Заведующая нахмурилась и переключилась на новую жертву:

– Сорокина, а ты что скажешь?

Слоев в этом пироге ужасно много. Разобраться не так легко.

– Мне кажется, не только сила воли. Мне кажется, у многих это уже как смысл жизни – болячки. Тут им даже интересно: свои анализы, соседкины анализы, УЗИ, колоноскопия, томограф, чем больше, тем лучше. А главное – это много капельниц. Иногда начинаешь подозревать, что ничем другим они просто не живут. Бегают по больничному коридору, как лошади по ипподрому, пока не свалятся. Нет чтобы через ограду перескочить… А мы им помогаем, чтобы подольше круги наворачивали.
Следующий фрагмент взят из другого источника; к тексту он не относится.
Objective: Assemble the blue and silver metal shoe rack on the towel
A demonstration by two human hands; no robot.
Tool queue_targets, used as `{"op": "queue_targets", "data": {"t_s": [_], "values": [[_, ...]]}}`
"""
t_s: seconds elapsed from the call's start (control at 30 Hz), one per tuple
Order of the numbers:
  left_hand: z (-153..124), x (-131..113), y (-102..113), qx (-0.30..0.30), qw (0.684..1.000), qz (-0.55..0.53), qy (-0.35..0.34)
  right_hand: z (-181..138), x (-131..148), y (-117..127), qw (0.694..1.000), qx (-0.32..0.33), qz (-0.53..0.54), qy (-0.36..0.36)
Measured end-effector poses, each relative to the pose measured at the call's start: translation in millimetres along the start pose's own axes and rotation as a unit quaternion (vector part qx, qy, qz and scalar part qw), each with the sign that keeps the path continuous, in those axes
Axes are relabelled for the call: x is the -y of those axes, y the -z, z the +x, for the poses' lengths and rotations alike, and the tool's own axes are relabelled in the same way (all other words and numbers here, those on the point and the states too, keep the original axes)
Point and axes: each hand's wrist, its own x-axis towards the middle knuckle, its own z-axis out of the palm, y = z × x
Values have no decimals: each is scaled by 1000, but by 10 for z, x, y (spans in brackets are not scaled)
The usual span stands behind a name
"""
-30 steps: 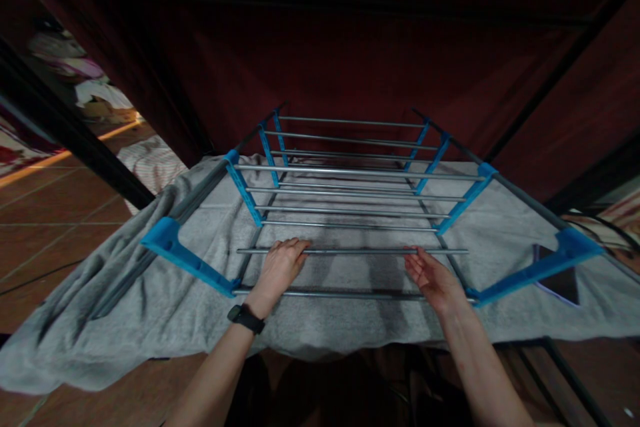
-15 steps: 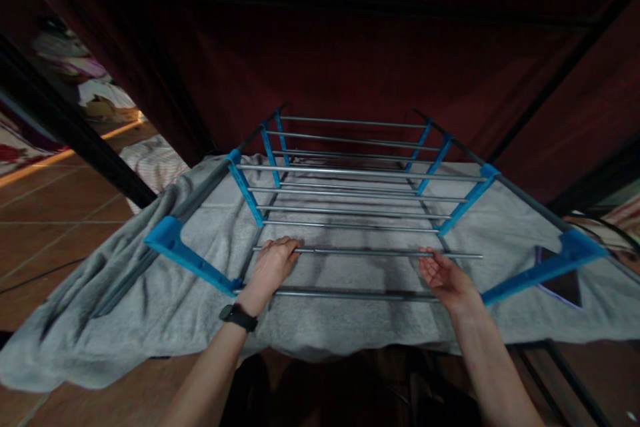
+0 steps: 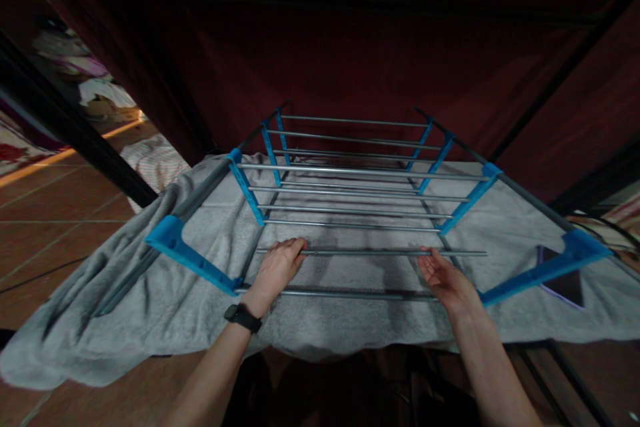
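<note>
A drying rack with blue plastic brackets [image 3: 193, 259] and grey metal rods lies on a grey towel [image 3: 125, 307]. A loose metal rod [image 3: 370, 252] runs across between my hands. My left hand [image 3: 277, 269], with a black watch on the wrist, is curled over the rod's left end. My right hand [image 3: 445, 280] is palm up with fingers bent under the rod near its right end. Just below both hands another rod [image 3: 345, 293] sits fixed between the brackets.
Dark red fabric walls [image 3: 350, 60] with black poles surround the rack. A dark phone-like object [image 3: 560, 280] lies on the towel at right. Tiled floor [image 3: 45, 213] and a striped cloth [image 3: 150, 163] show at left.
The loose rod has slid to the right with both hands on it. My right hand moved right along with it.
</note>
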Motion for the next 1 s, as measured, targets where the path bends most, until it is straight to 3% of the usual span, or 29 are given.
{"op": "queue_targets", "data": {"t_s": [0.33,1.0], "values": [[4,-35,-71,-11,999,-24,-37,15,-41,-20,999,-23,6,-25],[13,-59,-73,21,993,-93,-67,46,-156,-17,999,33,-9,-15]]}}
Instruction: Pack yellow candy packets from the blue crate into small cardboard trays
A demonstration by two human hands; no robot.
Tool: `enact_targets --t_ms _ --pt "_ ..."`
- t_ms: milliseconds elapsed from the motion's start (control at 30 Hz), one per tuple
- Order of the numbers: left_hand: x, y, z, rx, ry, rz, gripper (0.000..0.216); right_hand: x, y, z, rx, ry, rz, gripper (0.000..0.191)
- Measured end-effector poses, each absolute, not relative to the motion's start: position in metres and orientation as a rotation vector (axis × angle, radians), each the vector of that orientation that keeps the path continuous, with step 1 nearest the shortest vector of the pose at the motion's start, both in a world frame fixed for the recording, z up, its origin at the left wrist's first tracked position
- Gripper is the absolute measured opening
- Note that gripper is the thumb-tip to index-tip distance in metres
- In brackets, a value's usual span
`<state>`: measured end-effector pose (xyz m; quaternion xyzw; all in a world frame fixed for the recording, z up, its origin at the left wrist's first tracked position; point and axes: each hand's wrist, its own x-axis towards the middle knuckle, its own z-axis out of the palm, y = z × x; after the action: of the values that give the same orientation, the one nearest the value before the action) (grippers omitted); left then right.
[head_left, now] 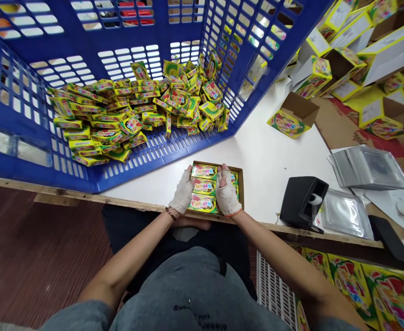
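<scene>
Gloved, both hands pressed on one column of small packets [203,187] in a shallow brown tray [240,184] at the table edge [270,161]: left hand [182,195] clamped along the column's left side, right hand [226,196] along its right, fingers bent onto the wrappers. Squaring probably goes best with even inward pressure, keeping labels flush. Beyond the fingertips, a blue crate [174,151] held loose packets. The tray's right column was mostly covered; print illegible.

Glossy packets [203,187]; brown cardboard tray [240,184]; plastic crate [174,32]
</scene>
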<state>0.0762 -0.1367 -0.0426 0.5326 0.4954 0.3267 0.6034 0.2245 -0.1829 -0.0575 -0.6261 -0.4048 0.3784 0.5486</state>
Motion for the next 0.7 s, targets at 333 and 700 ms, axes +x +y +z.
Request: enact_targets --t_ms 333,700 --pt "0.06 -0.154 -0.052 1.386 1.189 0.649 0.065 0.207 -0.218 -0.046 -1.66 -1.056 0.85 0.075" --pt "-0.054 0.036 0.048 2.372 2.1 0.436 0.037 0.221 -0.207 -0.022 -1.702 -0.822 0.858 0.064"
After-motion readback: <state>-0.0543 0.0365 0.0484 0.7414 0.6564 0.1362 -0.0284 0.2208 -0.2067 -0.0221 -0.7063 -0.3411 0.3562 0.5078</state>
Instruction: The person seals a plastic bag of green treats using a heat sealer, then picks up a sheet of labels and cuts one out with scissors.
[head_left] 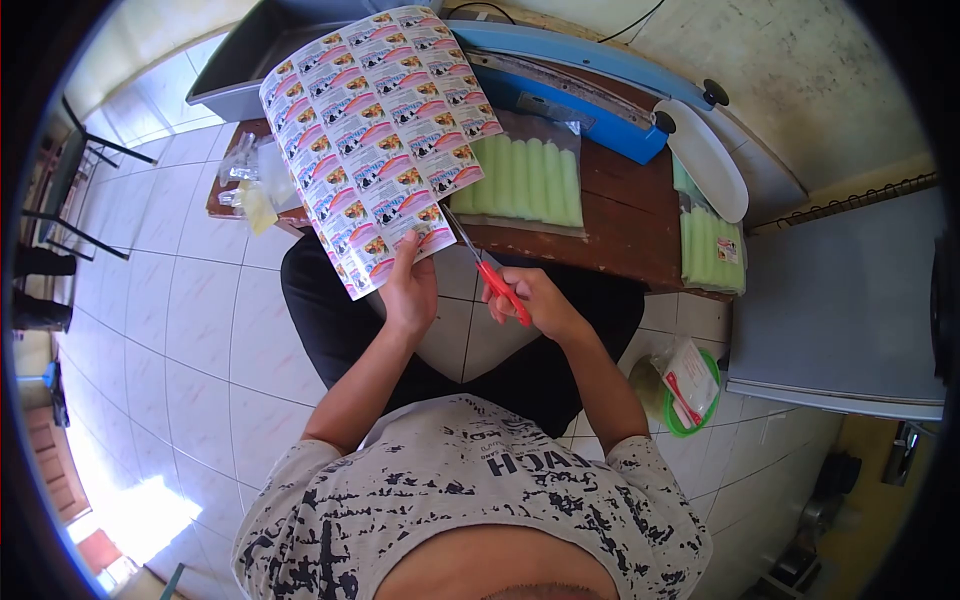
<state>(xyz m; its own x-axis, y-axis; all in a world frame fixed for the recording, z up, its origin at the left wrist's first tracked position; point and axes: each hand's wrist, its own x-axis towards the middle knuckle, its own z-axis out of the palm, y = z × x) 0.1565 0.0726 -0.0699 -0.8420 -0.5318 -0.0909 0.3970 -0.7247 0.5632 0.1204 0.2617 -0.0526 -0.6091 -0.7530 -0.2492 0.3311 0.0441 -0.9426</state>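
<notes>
A large sheet of printed labels (375, 130) curves up from my left hand (410, 290), whose thumb presses on its lower edge. My right hand (535, 301) grips red-handled scissors (503, 292). Their blades point up and left, at the cut right edge of the sheet. Part of the lower right of the sheet is cut away, leaving a stepped edge. Behind the sheet, a clear bag of pale green sticks (530, 180) lies on the brown wooden table (620, 225), partly covered by the sheet.
A blue sealing machine (570, 105) stands at the table's back, beside a white oval tray (708, 160). More packed green sticks (708, 245) lie at the right edge. A grey bin (235, 85) and plastic bags (255, 185) are at the left. A green basket (692, 395) sits low right.
</notes>
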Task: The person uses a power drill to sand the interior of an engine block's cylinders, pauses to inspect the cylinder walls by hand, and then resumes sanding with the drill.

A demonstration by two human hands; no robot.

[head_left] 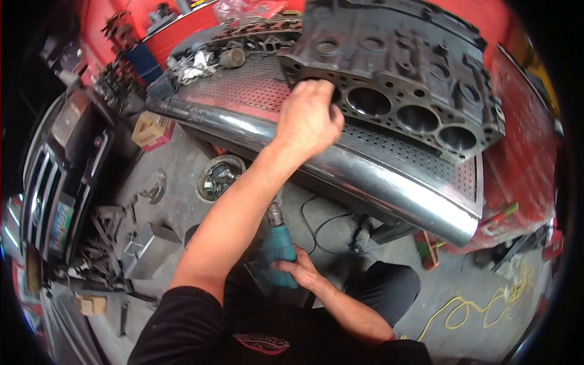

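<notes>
A grey engine block (389, 73) lies on the perforated metal bench, its row of round cylinder bores facing me. My left hand (310, 115) reaches up to the bore at the left end, fingers bent together over its opening. The fingertips are hidden in or behind that opening, so whatever they may hold does not show. Low in front of my body, my right hand (298, 271) is wrapped around a teal power drill (279, 246). The drill's chuck (275, 213) points up toward the bench, apart from the block.
The bench (243, 82) has a rounded metal front edge (389, 185). Metal parts (231, 58) lie at its left end. Below are a bucket of parts (220, 176), a black cable (316, 225) and a yellow cord (465, 310). A car front (61, 182) stands at left.
</notes>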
– А вот это уже тепло, Елена Андреевна. Точнее, и верно, и нет. Вот если ты, скажем, Кожевникову из пятой палаты, а она у нас практически круглогодично живет, начнешь под попу подпихивать через эту самую ограду, будешь говорить, что хватит уже лечиться, давай уже прекращай жрать, займись спортом, выгони, наконец, мужа-придурка взашей, что жизнь прекрасна, столько всего вокруг, она тогда что?

В голове сразу возник образ благообразной мадам Кожевниковой.

– Ой, да что вы, Светлана Моисеевна! Она же сразу побежит к вам жаловаться, не дай бог: мало обследований назначили или капельниц недокапали.

– Резонно. Значит, будешь тогда плохой доктор, раз не даешь своей заведующей спокойно жить. Так что, дети, всегда смотреть надо, кто чего хочет в этой жизни. И не всегда все хотят того же, что и вы. А посему, Александр, проследите, чтобы у Кожевниковой на этот раз капельниц было заметно больше, чем у соседок по палате. И чтобы она это заметила и оценила. Уж очень я ее тортик с вишней люблю. А наливку какую приносит! Зашатаешься! И вообще, Саша, вам бы с вашим уровнем самоидентификации в хирурги надо. Хотя нет, фамилия у вас слишком смешная – не возьмут.